> [EXERCISE DESCRIPTION] Write out exactly the lines of the entries below from the one holding "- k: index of" to the one holding "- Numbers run", inclusive, and leave out all other lines.

☆ ☆ ☆

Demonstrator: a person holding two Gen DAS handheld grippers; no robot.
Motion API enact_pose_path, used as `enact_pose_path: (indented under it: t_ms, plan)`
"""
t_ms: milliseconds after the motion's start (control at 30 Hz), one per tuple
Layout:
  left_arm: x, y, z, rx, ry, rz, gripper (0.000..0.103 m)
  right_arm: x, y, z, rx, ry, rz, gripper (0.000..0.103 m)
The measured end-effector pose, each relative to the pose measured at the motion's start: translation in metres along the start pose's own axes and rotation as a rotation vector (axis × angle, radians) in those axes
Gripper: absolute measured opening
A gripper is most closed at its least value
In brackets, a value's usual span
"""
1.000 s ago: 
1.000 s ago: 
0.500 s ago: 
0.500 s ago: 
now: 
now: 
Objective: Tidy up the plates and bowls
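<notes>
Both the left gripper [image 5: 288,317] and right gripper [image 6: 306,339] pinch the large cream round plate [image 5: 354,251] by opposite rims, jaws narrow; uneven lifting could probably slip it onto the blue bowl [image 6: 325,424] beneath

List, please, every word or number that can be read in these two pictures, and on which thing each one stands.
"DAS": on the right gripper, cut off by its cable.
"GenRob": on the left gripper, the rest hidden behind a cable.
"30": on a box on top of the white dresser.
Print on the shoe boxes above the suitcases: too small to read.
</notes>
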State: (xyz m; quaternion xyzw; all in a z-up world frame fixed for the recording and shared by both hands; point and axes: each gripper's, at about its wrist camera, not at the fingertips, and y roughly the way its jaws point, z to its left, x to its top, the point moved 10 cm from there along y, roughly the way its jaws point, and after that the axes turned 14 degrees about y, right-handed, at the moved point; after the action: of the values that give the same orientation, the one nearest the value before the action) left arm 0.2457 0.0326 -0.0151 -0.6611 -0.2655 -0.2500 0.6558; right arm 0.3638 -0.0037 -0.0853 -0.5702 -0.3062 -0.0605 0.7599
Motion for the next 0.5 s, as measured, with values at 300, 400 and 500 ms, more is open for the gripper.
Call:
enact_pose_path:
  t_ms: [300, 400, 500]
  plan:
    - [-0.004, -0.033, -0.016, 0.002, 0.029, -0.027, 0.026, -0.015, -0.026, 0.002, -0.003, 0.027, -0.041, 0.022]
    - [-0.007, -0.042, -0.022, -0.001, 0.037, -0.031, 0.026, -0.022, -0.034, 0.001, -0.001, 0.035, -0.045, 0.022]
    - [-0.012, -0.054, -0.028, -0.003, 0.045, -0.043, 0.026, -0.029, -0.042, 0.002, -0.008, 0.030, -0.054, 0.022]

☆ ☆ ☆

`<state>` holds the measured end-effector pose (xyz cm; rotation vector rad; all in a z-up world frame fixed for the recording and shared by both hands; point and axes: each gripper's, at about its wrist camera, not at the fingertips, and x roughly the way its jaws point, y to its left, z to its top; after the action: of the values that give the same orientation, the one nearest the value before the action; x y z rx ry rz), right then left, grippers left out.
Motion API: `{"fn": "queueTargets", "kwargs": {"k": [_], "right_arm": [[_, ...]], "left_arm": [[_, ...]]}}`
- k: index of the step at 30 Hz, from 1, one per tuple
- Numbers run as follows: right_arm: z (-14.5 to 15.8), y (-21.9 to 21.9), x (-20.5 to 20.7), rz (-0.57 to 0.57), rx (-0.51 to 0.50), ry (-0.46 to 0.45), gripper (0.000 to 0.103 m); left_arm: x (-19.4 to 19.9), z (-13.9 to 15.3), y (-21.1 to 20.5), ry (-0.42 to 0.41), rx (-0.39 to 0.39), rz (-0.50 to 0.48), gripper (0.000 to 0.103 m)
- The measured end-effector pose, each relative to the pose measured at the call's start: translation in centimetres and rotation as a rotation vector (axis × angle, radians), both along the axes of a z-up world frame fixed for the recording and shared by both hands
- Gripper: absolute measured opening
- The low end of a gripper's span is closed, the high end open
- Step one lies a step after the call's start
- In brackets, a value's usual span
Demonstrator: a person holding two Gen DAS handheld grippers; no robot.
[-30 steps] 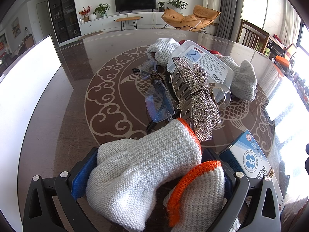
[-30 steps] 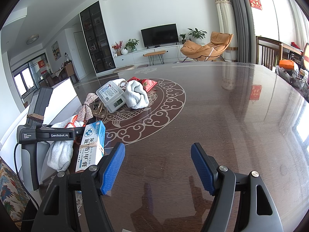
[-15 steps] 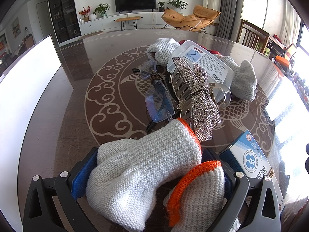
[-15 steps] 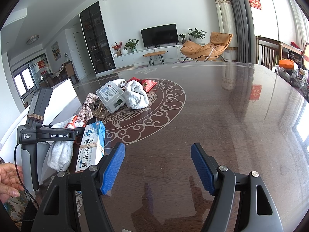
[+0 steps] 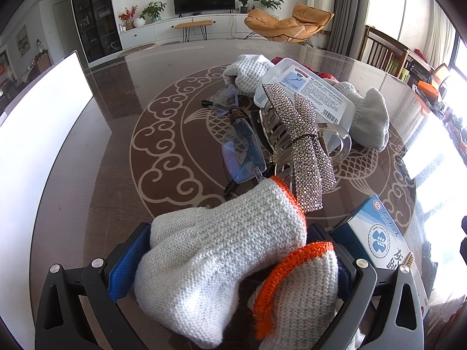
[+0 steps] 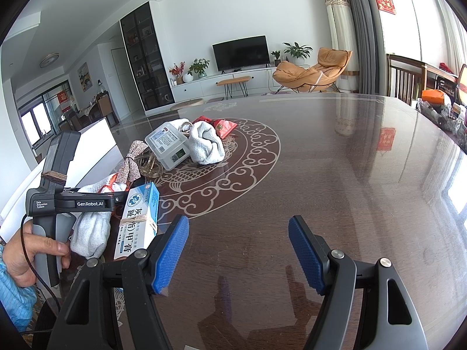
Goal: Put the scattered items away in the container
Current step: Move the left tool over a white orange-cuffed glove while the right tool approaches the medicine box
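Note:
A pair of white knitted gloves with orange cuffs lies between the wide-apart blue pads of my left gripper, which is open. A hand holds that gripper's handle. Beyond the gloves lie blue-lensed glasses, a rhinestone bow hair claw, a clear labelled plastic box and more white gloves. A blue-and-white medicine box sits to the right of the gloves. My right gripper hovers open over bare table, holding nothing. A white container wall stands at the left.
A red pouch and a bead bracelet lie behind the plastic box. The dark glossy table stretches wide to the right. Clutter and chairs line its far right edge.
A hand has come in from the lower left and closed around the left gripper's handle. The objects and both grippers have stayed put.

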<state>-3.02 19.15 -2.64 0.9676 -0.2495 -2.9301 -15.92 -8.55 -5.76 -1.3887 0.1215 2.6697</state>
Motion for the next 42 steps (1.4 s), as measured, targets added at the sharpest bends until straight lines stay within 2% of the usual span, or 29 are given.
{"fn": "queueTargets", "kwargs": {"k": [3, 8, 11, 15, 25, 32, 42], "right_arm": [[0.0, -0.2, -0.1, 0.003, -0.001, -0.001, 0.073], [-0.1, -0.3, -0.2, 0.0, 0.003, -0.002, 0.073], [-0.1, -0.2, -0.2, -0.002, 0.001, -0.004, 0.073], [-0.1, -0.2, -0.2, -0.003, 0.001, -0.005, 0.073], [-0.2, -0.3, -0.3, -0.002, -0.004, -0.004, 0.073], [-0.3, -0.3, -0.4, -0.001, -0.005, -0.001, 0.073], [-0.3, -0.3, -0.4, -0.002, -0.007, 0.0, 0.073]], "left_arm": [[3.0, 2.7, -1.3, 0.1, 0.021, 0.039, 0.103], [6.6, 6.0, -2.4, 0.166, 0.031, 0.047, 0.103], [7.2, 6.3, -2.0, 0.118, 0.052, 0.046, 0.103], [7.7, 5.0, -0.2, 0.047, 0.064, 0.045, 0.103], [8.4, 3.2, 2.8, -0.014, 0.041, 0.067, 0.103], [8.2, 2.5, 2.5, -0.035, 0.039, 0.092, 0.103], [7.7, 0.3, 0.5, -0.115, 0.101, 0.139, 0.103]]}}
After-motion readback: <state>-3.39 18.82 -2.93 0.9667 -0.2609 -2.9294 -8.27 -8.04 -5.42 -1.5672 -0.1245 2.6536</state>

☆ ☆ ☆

> [RESPONSE BELOW]
- k: index of the step at 30 Hz, from 1, one per tuple
- Numbers run as follows: right_arm: z (-14.5 to 15.8), y (-21.9 to 21.9), x (-20.5 to 20.7), rz (-0.57 to 0.57), rx (-0.51 to 0.50), ry (-0.46 to 0.45), gripper (0.000 to 0.103 m); left_arm: x (-19.4 to 19.9), z (-13.9 to 15.3), y (-21.1 to 20.5), ry (-0.42 to 0.41), rx (-0.39 to 0.39), rz (-0.50 to 0.48), gripper (0.000 to 0.103 m)

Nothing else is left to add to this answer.